TASK ITEM -
A word-for-word transcription of the whole listing is required.

***** RAW DATA

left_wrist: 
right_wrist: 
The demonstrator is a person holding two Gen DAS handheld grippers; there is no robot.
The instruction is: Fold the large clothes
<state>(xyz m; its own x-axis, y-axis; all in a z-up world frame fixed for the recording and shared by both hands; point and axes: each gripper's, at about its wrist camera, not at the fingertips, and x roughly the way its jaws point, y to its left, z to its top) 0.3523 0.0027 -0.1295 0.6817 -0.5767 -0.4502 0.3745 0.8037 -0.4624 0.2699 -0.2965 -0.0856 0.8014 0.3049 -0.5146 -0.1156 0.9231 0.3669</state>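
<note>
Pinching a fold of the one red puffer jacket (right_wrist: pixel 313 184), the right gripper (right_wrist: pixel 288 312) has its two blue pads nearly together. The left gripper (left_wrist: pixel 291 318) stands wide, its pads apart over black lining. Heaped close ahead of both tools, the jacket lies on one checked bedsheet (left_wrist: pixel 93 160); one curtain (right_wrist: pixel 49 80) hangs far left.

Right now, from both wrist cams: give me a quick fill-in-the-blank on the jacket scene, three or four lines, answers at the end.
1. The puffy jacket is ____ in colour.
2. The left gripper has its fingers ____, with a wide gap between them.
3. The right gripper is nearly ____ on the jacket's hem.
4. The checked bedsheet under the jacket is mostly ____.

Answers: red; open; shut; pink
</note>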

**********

TASK RESPONSE -
left_wrist: 
right_wrist: 
The demonstrator is a person holding two Gen DAS handheld grippers; there is no robot.
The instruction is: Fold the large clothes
<state>(xyz m; its own x-axis, y-axis; all in a z-up world frame fixed for the recording and shared by both hands; point and axes: each gripper's, at about its wrist camera, not at the fingertips, and x roughly the way its jaws point, y to its left, z to its top) 0.3523 0.0027 -0.1295 0.6817 -0.5767 -0.4502 0.3745 0.8037 -0.4624 0.2699 -0.2965 -0.0856 0.8014 0.3049 -0.5146 -0.1156 0.9231 0.3669</state>
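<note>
Pinching a fold of the one red puffer jacket (right_wrist: pixel 313 184), the right gripper (right_wrist: pixel 288 312) has its two blue pads nearly together. The left gripper (left_wrist: pixel 291 318) stands wide, its pads apart over black lining. Heaped close ahead of both tools, the jacket lies on one checked bedsheet (left_wrist: pixel 93 160); one curtain (right_wrist: pixel 49 80) hangs far left.

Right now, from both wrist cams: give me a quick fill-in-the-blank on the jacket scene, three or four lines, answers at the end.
1. The puffy jacket is ____ in colour.
2. The left gripper has its fingers ____, with a wide gap between them.
3. The right gripper is nearly ____ on the jacket's hem.
4. The checked bedsheet under the jacket is mostly ____.

Answers: red; open; shut; pink
</note>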

This finishes the response to the exercise.